The conjunction is a typical indication of personal optimism, trust in destiny and ease in handling social energies which in turn normally lead to success or wealth. Cecil Rhodes, Emmanuel Kant, Thomas Masaryk and Eduard Benes (founders of Czechoslovakia), Victor Hugo and Bernard Shaw are good illustrations. In Oscar Wilde's most probable nativity we see a somewhat negative instance of the position; but the Part is in the seventh house between Neptune and Jupiter, both retrograde which illustrates well his abnormal approach to human and social relationships. In Gershwin's and Andrew Carnegie's charts the Part of Fortune opposes Jupiter.

Saturn and the Part of Fortune

The conjunction is a clear indication of a serious and profound approach to life, which may easily lead to pessimism and despondency, yet which also can reveal a personality filled with a sense of destiny and responsibility, with a keen realization of its place, and of everything else's place in society and the world. George Washington and Benjamin Franklin had such a configuration. Clara Barton, founder of the American Red Cross, had the Part conjunct both Jupiter and Saturn. The great mystic Ramakrishna had the Part in opposition to Saturn a possible sign of austerity and spiritual discipline . . . or of a strong father complex.

Uranus and the Part of Fortune

The conjunction tends to foster a spectacular and dramatic feeling of personality, it gave to Louis XIV, the authoritarian king, his sense of self-glorification and ritual; to the Hindu theosophist and author, Bhagavan Das, his strange occult experiences. It brought downfall through passion to King Ludwig I of Bavaria, and madness but also glory to his grandson, King Ludwig II who was Wagner's patron. (These two kings had the same birthday and birth hour, and this same Uranus to Part of Fortune conjunction).

Neptune and the Part of Fortune

This relationship tends to give to the individual a sense of participation in vast social or spiritual Movements. This leads to varied outer results depending on other factors of the personal life. The conjunction is shown in the charts of Oliver Cromwell and Scriabin, the great Russian composer and mystic; the opposition, in those of Theodore Roosevelt and "Diamond" Jim Brady, flamboyant salesman and spendthrift; the square in Jay Gould's nativity.
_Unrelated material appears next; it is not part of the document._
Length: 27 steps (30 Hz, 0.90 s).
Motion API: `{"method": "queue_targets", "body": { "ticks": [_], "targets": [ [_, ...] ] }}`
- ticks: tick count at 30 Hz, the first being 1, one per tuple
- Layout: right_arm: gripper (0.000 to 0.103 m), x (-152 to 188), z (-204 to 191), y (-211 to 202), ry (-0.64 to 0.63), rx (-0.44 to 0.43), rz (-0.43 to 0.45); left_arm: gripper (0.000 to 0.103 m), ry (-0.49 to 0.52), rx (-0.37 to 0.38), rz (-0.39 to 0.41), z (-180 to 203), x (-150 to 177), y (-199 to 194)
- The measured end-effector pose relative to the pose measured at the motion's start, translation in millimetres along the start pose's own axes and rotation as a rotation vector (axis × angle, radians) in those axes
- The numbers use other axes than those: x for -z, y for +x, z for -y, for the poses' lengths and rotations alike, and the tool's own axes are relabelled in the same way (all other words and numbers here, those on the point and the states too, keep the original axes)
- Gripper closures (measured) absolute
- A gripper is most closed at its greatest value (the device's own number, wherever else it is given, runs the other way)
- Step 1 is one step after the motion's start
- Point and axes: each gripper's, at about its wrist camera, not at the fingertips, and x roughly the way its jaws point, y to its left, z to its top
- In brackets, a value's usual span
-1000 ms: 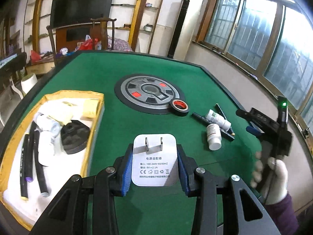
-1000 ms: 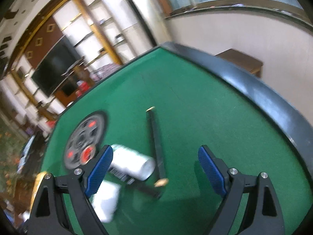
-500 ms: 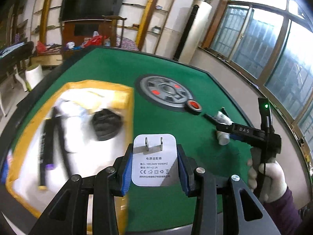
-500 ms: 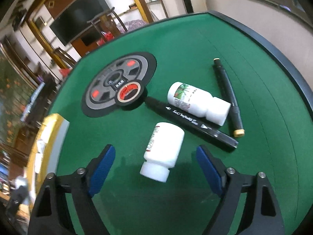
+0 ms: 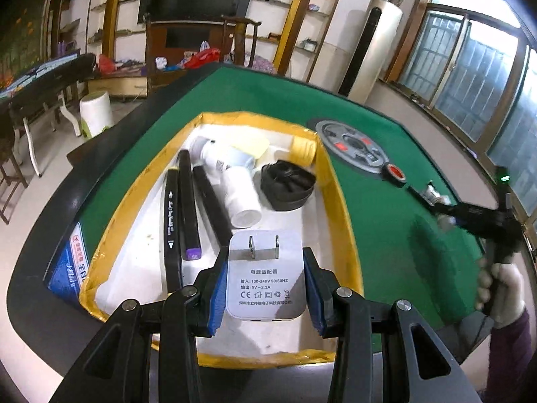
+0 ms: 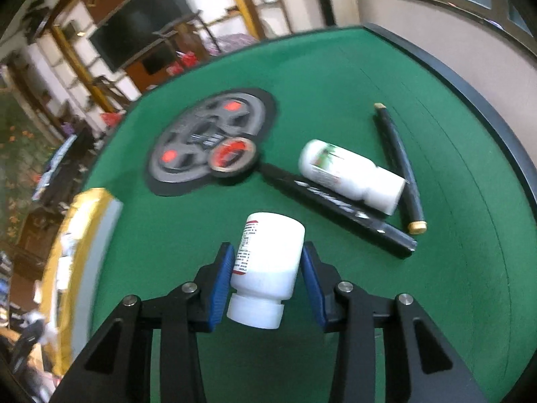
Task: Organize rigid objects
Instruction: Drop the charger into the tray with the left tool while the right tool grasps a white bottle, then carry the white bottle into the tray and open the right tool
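From the left wrist camera we are looking down over the left gripper (image 5: 265,282), whose blue pads are pressing both sides of a white power adapter (image 5: 265,277), prongs pointing away from us. We are holding it above the near end of the yellow-rimmed tray (image 5: 339,201), which is sitting on the green table (image 5: 379,208). Inside the tray we are seeing three black markers (image 5: 188,201) lying side by side, two white bottles (image 5: 240,196) and a black round piece (image 5: 288,184). Off to the right, a gloved right hand (image 5: 500,288) is gripping the other tool's handle, reaching out low over the felt; that side is blurred.

Switching to the right wrist camera, the right gripper (image 6: 266,278) is angling down toward the felt, its pads closing narrowly around a white pill bottle (image 6: 268,265), cap toward us; whether the pads are actually pressing it we cannot tell. Beyond it, a second white bottle (image 6: 352,174) is lying across a black marker (image 6: 339,208), another dark marker (image 6: 399,164) touching its cap end. A roll of black tape (image 6: 233,156) is resting on the edge of the grey centre disc (image 6: 208,134).
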Motion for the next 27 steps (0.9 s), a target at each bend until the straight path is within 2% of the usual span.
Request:
{"method": "queue_targets", "body": {
  "ticks": [6, 9, 10, 12, 13, 16, 20, 27],
  "targets": [
    [0.063, 1.8, -51.0, -27.2, -0.083, -0.129, 0.013, 0.061, -0.013, -0.046, -0.079, -6.7, 0.9, 27.0],
    [0.063, 4.8, -81.2, -33.7, -0.125, -0.202, -0.010, 0.059, -0.047, -0.071, -0.078, -14.4, 0.2, 33.2],
    [0.063, 5.9, -90.1, -34.4, -0.138, -0.218, -0.018, 0.057, -0.066, -0.071, -0.081, -18.5, -0.5, 34.7],
    [0.063, 9.1, -109.5, -35.6, -0.167, -0.251, -0.035, 0.043, -0.116, -0.055, -0.083, -30.6, -3.0, 39.0],
    [0.063, 11.1, -118.5, -35.5, -0.180, -0.268, -0.046, 0.039, -0.134, -0.054, -0.080, -35.2, -4.4, 40.2],
    [0.063, 17.1, -147.2, -32.5, -0.213, -0.319, -0.088, 0.038, -0.158, -0.058, -0.065, -42.9, -10.0, 38.2],
    [0.063, 27.8, -190.2, -21.1, -0.268, -0.367, -0.157, 0.036, -0.187, -0.004, -0.035, -48.8, -8.8, 21.5],
    [0.063, 60.8, -264.0, 2.5, -0.404, -0.387, -0.259, 0.031, -0.249, 0.022, 0.077, -69.1, -5.7, -22.7]
  ]
}}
Pluto and the Part of Fortune

One can expect from this relationship a stress upon political activity and all strenuous forms of social agitation, of protest against convention or custom, of personal ruthlessness. Death and war may play a strong part in one's attitude to life. Examples: Wm. Jennings Bryan and the horoscope of France's Third Republic, born of war, upset by politics and killed by war. The king of international finance J. P. Morgan, the elder, had the Part of Fortune opposed to a conjunction of Venus and Pluto. Venus is electro-magnetic activity and Pluto concentrates it into tight organizations for the control and perpetuation of power. The spiritual symbol of Pluto is the seed, which is also a tightly built organization to control and perpetuate life-power.